TASK STATEMENT: Only lines holding "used" are needed; copy each of them from the data below.

───── DATA SUPPLIED ─────

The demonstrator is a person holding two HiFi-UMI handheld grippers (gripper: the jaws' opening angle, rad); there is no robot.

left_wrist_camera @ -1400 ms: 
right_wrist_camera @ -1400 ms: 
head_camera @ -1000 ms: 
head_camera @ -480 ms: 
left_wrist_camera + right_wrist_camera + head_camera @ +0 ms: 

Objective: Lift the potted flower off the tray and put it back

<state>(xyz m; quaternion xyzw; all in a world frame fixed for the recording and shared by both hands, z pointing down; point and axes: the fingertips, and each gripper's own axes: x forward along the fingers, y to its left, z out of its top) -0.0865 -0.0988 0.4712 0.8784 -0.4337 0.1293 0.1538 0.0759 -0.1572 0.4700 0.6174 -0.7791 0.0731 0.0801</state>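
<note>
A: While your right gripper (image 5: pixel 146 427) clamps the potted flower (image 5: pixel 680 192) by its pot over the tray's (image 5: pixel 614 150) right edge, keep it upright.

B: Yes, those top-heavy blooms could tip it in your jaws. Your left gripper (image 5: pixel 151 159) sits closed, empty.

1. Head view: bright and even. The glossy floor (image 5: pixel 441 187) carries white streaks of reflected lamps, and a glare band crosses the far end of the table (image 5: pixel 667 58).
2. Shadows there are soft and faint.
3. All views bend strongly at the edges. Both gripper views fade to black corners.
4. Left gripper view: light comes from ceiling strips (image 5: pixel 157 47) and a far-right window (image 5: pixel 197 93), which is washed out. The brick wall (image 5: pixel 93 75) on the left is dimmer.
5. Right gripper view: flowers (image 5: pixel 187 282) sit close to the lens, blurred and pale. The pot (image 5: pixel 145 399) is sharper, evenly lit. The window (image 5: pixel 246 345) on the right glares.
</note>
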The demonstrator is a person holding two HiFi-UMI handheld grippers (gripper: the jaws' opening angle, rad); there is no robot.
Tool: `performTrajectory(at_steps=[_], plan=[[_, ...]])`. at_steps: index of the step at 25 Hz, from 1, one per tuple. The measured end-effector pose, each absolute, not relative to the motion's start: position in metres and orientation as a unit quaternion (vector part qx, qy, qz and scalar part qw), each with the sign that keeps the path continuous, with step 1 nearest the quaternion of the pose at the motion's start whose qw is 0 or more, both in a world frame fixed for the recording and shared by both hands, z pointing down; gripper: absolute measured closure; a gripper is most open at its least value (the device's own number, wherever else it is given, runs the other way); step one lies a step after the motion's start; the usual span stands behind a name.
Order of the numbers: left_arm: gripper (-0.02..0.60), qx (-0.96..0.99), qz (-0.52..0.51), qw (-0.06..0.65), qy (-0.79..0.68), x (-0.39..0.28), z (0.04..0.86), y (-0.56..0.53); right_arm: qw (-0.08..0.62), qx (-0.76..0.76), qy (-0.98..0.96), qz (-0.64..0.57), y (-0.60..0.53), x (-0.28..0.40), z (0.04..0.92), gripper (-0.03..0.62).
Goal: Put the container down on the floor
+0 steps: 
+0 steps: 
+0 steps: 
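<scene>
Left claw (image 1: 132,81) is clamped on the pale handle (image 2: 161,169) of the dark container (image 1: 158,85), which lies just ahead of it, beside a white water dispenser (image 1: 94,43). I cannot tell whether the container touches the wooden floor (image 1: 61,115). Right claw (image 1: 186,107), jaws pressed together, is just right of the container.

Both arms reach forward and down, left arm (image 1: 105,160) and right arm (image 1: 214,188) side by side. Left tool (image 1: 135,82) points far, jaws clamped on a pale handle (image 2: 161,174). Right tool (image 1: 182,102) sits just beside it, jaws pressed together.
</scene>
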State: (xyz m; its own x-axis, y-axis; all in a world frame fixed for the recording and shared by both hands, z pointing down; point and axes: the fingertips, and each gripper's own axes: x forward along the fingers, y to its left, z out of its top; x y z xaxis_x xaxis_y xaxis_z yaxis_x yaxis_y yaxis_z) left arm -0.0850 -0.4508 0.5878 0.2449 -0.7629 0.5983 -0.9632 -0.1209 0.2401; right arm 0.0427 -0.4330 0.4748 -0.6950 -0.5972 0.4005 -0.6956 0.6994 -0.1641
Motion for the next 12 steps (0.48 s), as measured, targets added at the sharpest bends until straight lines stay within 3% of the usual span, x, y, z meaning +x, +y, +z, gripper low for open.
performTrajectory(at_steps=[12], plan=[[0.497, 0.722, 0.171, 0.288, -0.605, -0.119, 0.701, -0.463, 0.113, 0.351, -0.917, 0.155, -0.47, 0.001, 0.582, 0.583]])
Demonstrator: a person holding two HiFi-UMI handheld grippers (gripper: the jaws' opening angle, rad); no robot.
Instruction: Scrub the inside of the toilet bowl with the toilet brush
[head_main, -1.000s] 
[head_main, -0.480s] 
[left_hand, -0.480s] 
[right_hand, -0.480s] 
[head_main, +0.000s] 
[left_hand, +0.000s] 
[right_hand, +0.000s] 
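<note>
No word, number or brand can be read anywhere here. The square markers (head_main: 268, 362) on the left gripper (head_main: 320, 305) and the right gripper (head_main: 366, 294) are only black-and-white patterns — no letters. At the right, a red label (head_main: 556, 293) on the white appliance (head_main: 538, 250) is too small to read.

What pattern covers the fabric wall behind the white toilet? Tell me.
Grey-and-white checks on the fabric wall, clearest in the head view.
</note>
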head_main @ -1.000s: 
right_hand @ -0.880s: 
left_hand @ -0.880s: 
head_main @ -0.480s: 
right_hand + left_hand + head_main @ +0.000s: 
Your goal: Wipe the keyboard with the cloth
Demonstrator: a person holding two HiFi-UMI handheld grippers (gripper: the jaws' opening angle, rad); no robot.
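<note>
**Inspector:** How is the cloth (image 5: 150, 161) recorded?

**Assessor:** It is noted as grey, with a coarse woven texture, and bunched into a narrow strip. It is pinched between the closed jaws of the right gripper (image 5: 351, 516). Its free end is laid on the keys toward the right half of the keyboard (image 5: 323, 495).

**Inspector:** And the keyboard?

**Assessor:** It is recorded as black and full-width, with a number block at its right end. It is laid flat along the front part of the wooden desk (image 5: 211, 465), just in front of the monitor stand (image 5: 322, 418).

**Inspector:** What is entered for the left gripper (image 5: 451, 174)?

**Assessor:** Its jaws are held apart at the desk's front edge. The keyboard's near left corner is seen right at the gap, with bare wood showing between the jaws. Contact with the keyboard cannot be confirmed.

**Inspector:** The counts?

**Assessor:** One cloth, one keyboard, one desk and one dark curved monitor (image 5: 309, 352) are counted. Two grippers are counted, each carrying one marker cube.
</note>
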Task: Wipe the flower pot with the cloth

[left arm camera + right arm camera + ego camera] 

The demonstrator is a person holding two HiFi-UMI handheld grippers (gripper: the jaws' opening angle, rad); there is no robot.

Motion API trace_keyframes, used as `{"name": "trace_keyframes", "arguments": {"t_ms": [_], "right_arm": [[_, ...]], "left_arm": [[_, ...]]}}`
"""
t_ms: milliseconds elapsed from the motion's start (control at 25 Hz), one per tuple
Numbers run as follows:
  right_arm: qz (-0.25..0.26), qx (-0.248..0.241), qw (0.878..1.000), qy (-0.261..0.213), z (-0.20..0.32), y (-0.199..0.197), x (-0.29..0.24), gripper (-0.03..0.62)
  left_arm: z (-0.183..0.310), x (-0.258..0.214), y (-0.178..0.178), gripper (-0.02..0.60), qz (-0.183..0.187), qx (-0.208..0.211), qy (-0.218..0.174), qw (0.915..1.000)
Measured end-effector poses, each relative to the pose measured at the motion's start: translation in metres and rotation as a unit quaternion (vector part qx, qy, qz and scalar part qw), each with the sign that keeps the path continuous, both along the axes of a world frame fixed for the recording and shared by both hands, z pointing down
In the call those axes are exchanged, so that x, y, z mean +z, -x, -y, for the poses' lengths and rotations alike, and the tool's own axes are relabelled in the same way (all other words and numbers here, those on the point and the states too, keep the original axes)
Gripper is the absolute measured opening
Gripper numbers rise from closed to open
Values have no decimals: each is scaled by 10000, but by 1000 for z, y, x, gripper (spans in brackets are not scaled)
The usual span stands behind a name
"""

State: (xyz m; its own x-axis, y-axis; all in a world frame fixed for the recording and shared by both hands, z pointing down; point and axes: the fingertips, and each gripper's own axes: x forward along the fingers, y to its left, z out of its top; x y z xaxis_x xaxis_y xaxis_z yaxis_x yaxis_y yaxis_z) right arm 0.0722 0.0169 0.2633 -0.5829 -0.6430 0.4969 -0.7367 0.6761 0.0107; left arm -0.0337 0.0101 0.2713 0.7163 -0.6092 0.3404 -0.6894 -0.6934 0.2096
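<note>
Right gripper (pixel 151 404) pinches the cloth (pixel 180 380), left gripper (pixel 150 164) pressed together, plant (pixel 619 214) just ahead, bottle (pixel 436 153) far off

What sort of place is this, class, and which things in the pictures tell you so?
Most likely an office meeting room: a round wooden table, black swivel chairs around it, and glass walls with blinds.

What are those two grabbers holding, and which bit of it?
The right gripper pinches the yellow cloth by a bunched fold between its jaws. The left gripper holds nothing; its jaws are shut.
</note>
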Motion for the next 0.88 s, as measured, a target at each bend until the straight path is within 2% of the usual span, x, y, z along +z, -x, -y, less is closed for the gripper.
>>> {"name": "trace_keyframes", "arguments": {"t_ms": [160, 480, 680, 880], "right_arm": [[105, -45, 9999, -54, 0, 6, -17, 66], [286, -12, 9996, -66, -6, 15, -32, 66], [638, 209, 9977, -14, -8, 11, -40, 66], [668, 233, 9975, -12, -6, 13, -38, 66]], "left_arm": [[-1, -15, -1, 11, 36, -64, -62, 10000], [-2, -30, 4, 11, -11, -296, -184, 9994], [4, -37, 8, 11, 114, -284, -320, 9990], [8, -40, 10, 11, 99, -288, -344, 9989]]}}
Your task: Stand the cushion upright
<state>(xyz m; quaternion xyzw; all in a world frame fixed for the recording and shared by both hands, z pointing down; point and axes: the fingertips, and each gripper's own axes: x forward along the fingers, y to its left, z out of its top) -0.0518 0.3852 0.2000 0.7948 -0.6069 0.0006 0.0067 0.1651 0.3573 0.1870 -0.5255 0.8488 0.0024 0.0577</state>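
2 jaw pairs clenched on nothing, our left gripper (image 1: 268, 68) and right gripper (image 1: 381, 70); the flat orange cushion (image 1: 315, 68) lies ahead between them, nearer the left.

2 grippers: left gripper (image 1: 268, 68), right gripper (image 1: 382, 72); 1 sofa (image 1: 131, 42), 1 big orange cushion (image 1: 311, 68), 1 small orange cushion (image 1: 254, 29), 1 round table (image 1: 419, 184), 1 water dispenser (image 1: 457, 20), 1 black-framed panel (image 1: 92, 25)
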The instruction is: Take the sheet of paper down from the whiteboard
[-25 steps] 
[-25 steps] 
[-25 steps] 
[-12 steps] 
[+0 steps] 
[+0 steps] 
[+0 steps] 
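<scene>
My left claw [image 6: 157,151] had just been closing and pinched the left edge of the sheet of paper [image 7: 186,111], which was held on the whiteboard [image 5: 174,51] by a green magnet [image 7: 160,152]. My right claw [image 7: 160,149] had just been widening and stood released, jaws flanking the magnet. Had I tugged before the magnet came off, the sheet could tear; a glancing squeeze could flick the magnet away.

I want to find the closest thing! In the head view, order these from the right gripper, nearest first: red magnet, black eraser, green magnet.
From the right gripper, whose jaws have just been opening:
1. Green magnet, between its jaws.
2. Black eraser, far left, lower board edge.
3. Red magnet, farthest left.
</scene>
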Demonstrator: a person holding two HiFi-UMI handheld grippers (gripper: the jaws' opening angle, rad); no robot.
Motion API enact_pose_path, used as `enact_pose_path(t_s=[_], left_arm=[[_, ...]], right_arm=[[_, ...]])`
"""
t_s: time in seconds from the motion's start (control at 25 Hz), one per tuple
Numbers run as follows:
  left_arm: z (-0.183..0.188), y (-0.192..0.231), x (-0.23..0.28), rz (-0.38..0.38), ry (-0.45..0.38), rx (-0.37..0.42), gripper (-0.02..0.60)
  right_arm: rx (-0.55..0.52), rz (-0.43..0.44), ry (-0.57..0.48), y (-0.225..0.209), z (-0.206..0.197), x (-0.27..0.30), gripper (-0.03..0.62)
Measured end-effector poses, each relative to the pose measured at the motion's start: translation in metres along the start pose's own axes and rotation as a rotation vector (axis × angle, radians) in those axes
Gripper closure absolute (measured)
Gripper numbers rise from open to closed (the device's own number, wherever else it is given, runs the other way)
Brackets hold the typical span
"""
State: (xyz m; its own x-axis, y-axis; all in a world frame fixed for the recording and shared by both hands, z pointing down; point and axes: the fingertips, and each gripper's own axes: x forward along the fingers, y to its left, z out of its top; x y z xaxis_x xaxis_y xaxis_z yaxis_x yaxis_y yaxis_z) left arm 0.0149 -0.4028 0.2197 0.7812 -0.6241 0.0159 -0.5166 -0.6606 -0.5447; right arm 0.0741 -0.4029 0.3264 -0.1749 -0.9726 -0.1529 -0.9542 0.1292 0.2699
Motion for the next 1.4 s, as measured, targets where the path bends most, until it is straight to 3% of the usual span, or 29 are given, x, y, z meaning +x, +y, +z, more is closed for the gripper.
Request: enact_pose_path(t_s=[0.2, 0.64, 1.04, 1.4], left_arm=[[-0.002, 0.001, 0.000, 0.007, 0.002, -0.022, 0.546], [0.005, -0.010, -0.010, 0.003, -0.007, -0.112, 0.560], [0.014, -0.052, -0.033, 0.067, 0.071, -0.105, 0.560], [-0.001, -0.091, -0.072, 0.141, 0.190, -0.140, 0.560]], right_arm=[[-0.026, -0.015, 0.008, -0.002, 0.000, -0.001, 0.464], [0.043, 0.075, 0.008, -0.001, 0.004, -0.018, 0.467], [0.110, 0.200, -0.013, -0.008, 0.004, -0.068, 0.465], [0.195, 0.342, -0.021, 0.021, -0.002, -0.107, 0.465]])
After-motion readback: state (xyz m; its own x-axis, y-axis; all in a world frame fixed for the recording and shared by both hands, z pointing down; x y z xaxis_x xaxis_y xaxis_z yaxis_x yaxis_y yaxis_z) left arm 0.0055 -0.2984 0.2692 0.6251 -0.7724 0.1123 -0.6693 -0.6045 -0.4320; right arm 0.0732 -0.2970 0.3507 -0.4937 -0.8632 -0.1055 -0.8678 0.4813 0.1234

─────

ANSWER SECTION:
Motion API trace_keyframes, used as `{"name": "trace_keyframes", "arguments": {"t_ms": [_], "right_arm": [[_, ...]], "left_arm": [[_, ...]]}}`
Motion API enact_pose_path, used as `enact_pose_path(t_s=[_], left_arm=[[_, ...]], right_arm=[[_, ...]])`

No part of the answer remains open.